-- Opening Marker --
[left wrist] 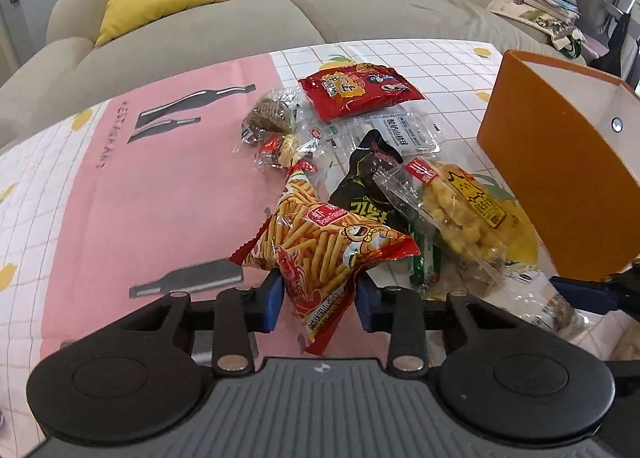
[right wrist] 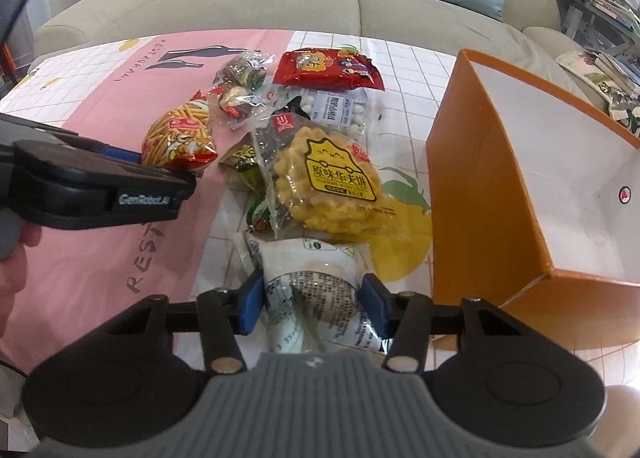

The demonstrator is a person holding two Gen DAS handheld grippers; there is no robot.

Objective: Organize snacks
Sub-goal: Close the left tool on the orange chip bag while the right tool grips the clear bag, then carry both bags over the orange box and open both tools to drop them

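The left gripper [left wrist: 320, 298] has its blue jaws pinched on the lower end of the prawn-stick bag [left wrist: 320, 250], lifted slightly off the surface [left wrist: 160, 198]. The right gripper [right wrist: 314, 304] has its jaws around the white packet [right wrist: 316, 290], touching both sides, beside the orange box [right wrist: 480, 198].

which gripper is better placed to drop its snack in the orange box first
Right. The right gripper grips a white packet beside the orange box; the left gripper holds the prawn sticks bag farther off.
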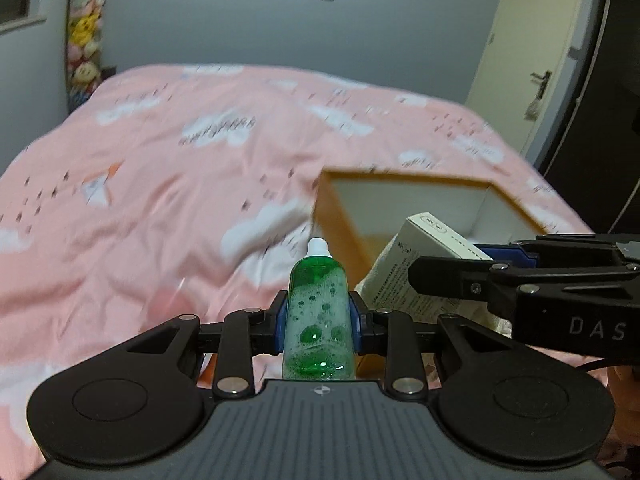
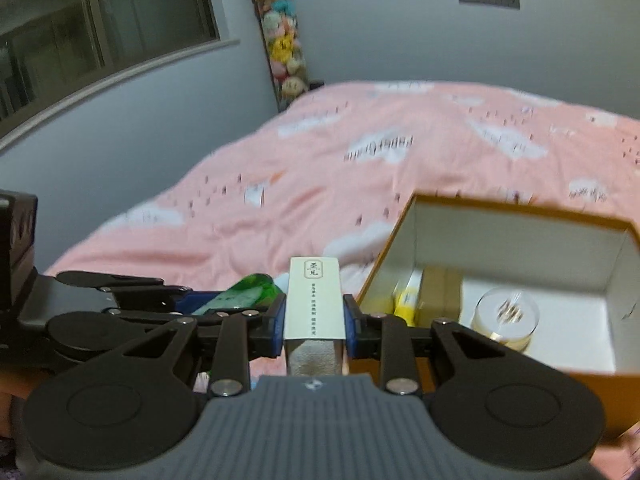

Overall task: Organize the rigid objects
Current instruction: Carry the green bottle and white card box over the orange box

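Green bottle (image 1: 319,312) between left fingers (image 1: 281,320), carton (image 2: 315,300) between right fingers (image 2: 349,330)

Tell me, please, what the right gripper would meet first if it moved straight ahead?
Probably the pink bedspread. The right gripper, shut on the white carton, points just left of the open orange box, though depth is uncertain.

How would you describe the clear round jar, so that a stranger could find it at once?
Find the pink bed cover, then the open orange box with white inner walls lying on it. On the box floor lies the clear round jar, apart from the yellow packet and brown carton. It alone is see-through and round.
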Demonstrator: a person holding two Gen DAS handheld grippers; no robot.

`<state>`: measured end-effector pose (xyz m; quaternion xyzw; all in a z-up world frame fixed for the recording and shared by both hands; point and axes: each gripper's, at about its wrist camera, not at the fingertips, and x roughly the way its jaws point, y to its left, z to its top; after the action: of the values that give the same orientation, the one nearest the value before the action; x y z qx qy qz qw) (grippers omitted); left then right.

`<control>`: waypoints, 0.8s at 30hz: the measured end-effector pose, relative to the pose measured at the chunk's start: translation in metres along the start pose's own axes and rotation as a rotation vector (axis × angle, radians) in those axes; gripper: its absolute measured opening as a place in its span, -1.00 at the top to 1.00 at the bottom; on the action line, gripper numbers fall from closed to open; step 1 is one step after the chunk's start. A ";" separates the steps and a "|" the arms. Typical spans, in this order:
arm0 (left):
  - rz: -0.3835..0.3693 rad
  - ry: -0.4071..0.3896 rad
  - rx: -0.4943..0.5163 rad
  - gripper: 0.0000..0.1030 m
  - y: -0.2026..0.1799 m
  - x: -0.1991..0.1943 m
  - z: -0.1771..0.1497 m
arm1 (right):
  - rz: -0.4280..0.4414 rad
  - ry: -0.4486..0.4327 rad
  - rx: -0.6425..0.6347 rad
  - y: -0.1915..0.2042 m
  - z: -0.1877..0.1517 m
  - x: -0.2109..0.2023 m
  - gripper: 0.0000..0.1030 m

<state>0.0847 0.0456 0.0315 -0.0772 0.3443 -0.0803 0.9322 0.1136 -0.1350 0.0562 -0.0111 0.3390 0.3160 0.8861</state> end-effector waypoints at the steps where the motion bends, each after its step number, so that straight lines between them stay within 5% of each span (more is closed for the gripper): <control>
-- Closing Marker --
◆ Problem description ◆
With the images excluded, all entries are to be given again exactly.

◆ Answer to this exercise ◆
[left wrist] 
[right wrist] 

The demonstrator is a person holding two Gen DAS handheld grippers; there is no robot.

Objective: Organize snacks
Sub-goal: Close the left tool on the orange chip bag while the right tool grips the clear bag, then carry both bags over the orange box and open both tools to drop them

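The left gripper [left wrist: 320, 298] has its blue jaws pinched on the lower end of the prawn-stick bag [left wrist: 320, 250], lifted slightly off the surface [left wrist: 160, 198]. The right gripper [right wrist: 314, 304] has its jaws around the white packet [right wrist: 316, 290], touching both sides, beside the orange box [right wrist: 480, 198].

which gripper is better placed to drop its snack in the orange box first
Right. The right gripper grips a white packet beside the orange box; the left gripper holds the prawn sticks bag farther off.
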
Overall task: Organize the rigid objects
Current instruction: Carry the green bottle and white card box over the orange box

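Green bottle (image 1: 319,312) between left fingers (image 1: 281,320), carton (image 2: 315,300) between right fingers (image 2: 349,330)

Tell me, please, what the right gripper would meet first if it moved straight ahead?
Probably the pink bedspread. The right gripper, shut on the white carton, points just left of the open orange box, though depth is uncertain.

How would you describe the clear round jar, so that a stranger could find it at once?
Find the pink bed cover, then the open orange box with white inner walls lying on it. On the box floor lies the clear round jar, apart from the yellow packet and brown carton. It alone is see-through and round.
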Demonstrator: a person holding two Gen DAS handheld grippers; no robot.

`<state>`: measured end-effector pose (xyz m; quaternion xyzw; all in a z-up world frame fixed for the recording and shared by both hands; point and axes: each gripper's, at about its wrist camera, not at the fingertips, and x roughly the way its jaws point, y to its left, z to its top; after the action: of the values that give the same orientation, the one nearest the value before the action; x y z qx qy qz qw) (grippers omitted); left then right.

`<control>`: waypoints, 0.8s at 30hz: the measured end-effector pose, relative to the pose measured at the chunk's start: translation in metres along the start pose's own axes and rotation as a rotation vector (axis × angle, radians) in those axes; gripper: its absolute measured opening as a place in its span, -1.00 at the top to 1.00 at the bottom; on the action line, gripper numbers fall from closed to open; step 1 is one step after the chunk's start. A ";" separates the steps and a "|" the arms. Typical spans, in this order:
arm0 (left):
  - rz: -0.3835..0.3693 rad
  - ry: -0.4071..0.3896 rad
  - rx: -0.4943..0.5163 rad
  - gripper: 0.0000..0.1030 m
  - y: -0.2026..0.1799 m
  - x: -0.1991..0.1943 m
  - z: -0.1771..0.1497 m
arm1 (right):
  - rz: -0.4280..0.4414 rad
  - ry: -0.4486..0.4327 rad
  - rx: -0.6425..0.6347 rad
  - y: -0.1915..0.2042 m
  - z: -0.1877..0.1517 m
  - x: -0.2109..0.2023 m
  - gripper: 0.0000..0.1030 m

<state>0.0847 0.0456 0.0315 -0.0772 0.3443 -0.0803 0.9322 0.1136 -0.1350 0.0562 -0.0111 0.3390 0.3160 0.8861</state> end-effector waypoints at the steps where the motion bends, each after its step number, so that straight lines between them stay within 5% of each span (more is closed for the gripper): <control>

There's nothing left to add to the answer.